Il cibo è cultura – Assemblea #Fipe2018
ASSEMBLEA 2018 “Il Cibo è Cultura” Relazione del Presidente Lino Enrico Stoppani
L’Assemblea 2018 della Federazione cade in un momento particolarmente delicato per il Paese, con una nuova Governance politica che si sforza di accompagnare “il cambiamento”, termine con il quale ha voluto definire il suo progetto politico, scontrandosi con la realtà fatta di numeri, regole, vincoli, interessi e resistenze che creano evidenti difficoltà.
E’ dunque un momento che richiama tutti, corpi intermedi compresi, come dice il Presidente Sangalli, ad un supplemento di responsabilità.
E’ necessario mettere il bene collettivo davanti ad interessi particolari e personali, promuovendo e sostenendo un progetto di appartenenza, di coesione e di sviluppo duraturo del Paese.
Si ha talvolta l’impressione che l’ideologia prevalga sulle idee, come testimonia il progetto di legge sulle chiusure domenicali, che appare nella sua formulazione difficile da comprendere, perchè non considera le mutate esigenze dei consumatori e il diverso contesto competitivo.
Noi riteniamo che in questo Paese serva meno assistenzialismo e più libertà di impresa, con regole uguali per tutti e una maggiore dignità, per lavoratori ed imprese.
La dignità vera, però, quella che non si determina per decreto, ma che deriva dalle possibilità di lavoro offerte dal tessuto sano delle imprese, che riescono a generare marginalità e ricchezza, da distribuire, anche a favore dei lavoratori.
La situazione richiede politiche economiche finalizzate ad assicurare il mantenimento di condizioni di sostenibilità del debito pubblico, a stabilizzare le fluttuazioni cicliche dell’economia, a sostenere la crescita, a dissipare le incertezze sulla partecipazione convinta dell’Italia all’Unione Europea e alla moneta unica che alimentano la volatilità sui mercati finanziari e tensioni sullo spread, mettendo in pericolo i risparmi delle famiglie e la tenuta degli investimenti delle imprese.
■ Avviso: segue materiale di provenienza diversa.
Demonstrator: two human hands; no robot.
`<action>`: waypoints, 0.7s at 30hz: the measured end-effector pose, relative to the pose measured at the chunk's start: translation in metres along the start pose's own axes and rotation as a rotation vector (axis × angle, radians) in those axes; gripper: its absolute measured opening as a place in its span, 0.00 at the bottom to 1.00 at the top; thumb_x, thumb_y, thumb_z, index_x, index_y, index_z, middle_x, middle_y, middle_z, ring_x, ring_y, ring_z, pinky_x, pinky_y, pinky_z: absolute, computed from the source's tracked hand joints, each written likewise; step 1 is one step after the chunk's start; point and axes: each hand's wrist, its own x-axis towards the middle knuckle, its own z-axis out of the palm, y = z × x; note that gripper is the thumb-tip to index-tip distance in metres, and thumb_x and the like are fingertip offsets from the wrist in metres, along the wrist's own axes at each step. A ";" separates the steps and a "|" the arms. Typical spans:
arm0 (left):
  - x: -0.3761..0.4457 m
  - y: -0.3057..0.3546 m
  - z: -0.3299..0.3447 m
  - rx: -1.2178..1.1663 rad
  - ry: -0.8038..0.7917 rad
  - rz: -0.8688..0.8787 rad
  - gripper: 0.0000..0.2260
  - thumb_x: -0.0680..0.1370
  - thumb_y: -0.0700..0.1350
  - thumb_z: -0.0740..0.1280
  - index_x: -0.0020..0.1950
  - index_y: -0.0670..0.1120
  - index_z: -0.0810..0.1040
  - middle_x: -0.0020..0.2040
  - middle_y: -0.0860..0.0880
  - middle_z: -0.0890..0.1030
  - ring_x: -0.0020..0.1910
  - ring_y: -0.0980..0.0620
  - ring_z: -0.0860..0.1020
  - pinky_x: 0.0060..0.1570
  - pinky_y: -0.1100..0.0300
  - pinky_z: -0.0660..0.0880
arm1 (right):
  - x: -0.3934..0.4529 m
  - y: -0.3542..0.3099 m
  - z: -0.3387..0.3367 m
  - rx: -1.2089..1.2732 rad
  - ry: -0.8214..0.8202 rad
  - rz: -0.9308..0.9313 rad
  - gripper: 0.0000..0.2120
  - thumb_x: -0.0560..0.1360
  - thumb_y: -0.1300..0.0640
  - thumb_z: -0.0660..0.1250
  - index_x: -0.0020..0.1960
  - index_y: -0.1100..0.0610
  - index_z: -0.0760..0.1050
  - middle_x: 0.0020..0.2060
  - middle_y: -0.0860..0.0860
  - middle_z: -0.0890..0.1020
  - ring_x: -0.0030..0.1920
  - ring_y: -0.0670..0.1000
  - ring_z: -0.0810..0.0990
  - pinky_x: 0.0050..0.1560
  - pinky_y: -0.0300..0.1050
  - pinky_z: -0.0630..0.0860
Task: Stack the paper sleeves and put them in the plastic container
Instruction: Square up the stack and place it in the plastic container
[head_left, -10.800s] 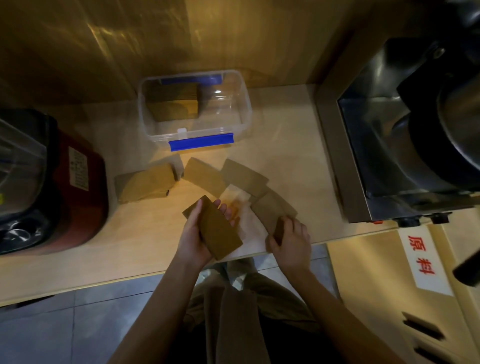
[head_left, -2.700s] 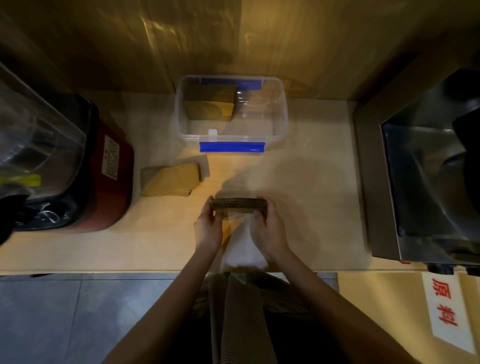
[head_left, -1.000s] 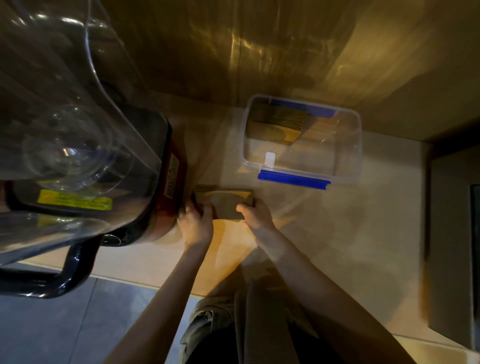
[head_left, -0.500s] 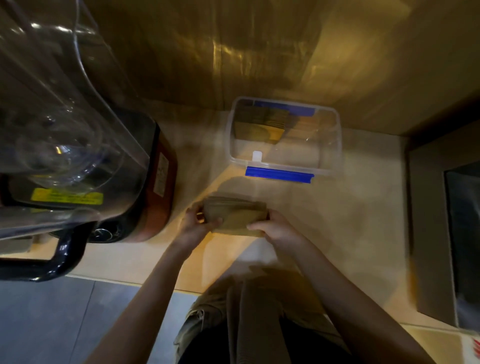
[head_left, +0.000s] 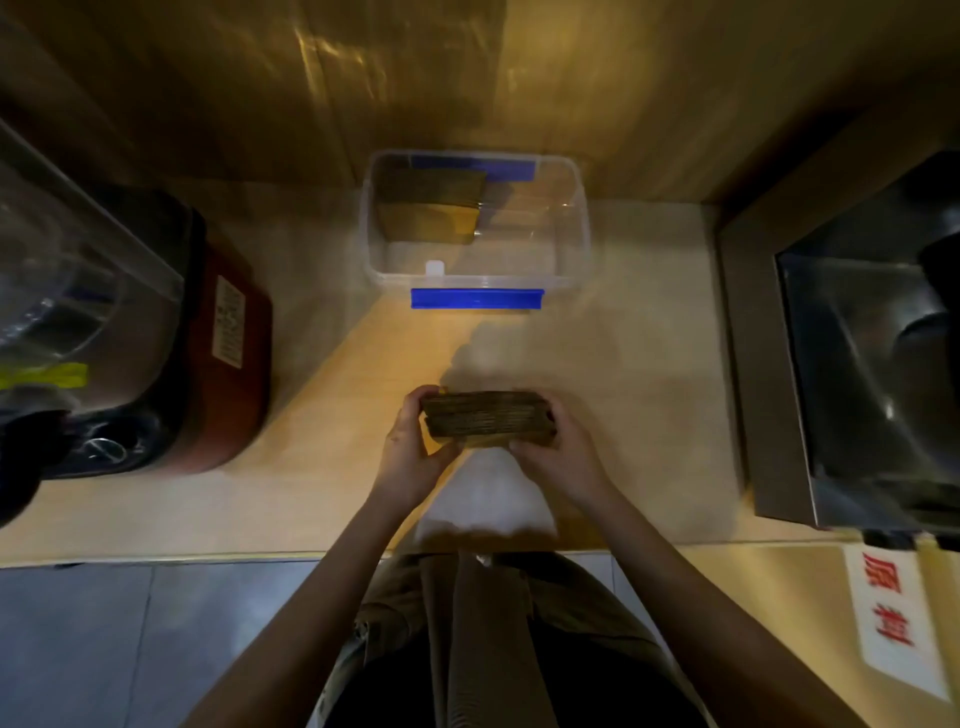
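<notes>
Sleeves, a thick brown stack of paper sleeves (head_left: 488, 420), are sitting squeezed between both hands in the head view, the only view on offer. The left hand (head_left: 413, 453) is wrapping the stack's left end, fingers curled over the far edge and thumb on the near side; the right hand (head_left: 558, 454) is doing the same at the right end. Both hands are closed on the stack, pressing inward from the ends, and that looks like a squaring grip, meant to keep the edges flush so the bundle travels as one block.

The stack is hanging just above the counter (head_left: 623, 374), near its front edge, edge-on to the camera so the layered sides are showing. Straight ahead and well apart from it, against the wall, the plastic container (head_left: 582, 228) is standing open with its blue latch (head_left: 477, 299) facing the person. One bundle of sleeves is already leaning in its left half (the right half is looking free, and that is probably where this one belongs).

To the left a red appliance (head_left: 228, 343) is crowding the counter, and to the right a steel machine (head_left: 857, 364) is boxing it in, so the straight lane forward seems the sensible route.
</notes>
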 end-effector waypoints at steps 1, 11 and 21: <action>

Percorrere la strada delle riforme strutturali è necessario e, allo stesso modo, impegnativo, perché i risultati maturano lentamente ed è una priorità evitare che si deteriorino le condizioni di finanziamento degli investimenti a causa dei più alti tassi di interesse, anche sul debito pubblico.
Il divario tra l’Italia e gli altri paesi con cui compete non si colma con una espansione del debito pubblico ma intervenendo sulla bassa produttività delle imprese, che scontano una fiscalità punitiva, un costo del lavoro gravato da oneri e costi aggiuntivi e un forte ritardo nell’innovazione tecnologica.
L’Italia ha anche un problema demografico, con un forte invecchiamento della popolazione, un tasso di partecipazione al lavoro più basso rispetto ai suoi competitors, conoscenze e competenze spesso inferiori rispetto agli altri Paesi, con un frequente disallineamento tra le competenze richieste e quelle disponibili, e una pubblica amministrazione poco efficiente che trasferisce negatività anche sulle condizioni di fare impresa.
Certamente, l’aver confermato la disapplicazione delle clausole di salvaguardia sull’I.V.A., per la quale si è molto speso il Presidente Confederale, evitando una gelata sui consumi, quantificata dall’Ufficio Studi di Confcommercio in 12,5 miliardi di euro, è stata una cosa utile per i nostri settori, merito da ascrivere a questo Governo.
Altri provvedimenti, invece, lasciano perplessità, come gli interventi sul “Reddito di Cittadinanza” e la revisione della “Legge Fornero”.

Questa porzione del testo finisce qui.